__Exercise instructions__. Show me every line in the listing that has the word "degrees".

__Given material__.

▬▬▬

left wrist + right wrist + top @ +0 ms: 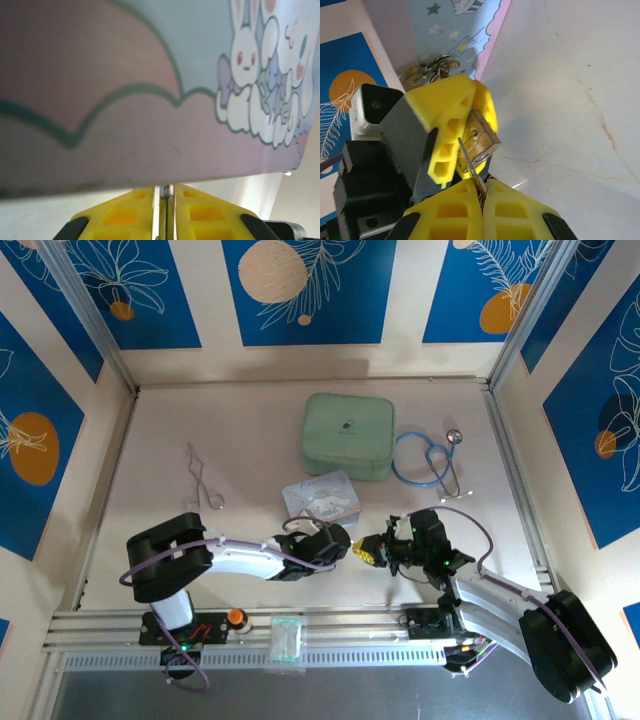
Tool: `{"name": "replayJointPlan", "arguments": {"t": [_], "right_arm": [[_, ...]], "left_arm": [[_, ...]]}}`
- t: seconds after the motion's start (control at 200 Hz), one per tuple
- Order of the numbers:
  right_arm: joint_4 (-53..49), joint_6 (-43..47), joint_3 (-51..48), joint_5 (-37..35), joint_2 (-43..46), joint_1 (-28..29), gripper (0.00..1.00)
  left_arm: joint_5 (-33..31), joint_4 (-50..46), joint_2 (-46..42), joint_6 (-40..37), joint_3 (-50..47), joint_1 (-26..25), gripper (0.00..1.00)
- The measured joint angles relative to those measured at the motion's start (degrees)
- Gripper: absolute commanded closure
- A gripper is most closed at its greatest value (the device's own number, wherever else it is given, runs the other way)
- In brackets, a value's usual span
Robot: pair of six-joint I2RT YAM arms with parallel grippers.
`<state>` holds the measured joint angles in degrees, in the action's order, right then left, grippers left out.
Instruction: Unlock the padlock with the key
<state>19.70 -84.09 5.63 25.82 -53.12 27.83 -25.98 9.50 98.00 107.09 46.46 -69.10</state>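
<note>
Status: holding padlock (482, 142) w/ left gripper (165, 197), nearly closed on it; pinching key (466, 159) w/ right gripper (482, 187), closed tight, blade just beside padlock, near tin (150, 100).

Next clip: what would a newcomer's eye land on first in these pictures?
Front and centre, the two yellow-fingered grippers sit tip to tip. The left gripper holds the brass padlock, and the right gripper pinches the key with its blade against the lock. Just behind them is a pastel cartoon tin, with a green case and a blue stethoscope farther back.
</note>
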Motion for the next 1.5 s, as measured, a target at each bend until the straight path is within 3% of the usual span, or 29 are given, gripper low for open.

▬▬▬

__Result of the task__.
- The measured joint angles relative to those measured at the motion's start (degrees)
`<state>` holds the measured joint angles in degrees, in the action's order, right then left, grippers left out.

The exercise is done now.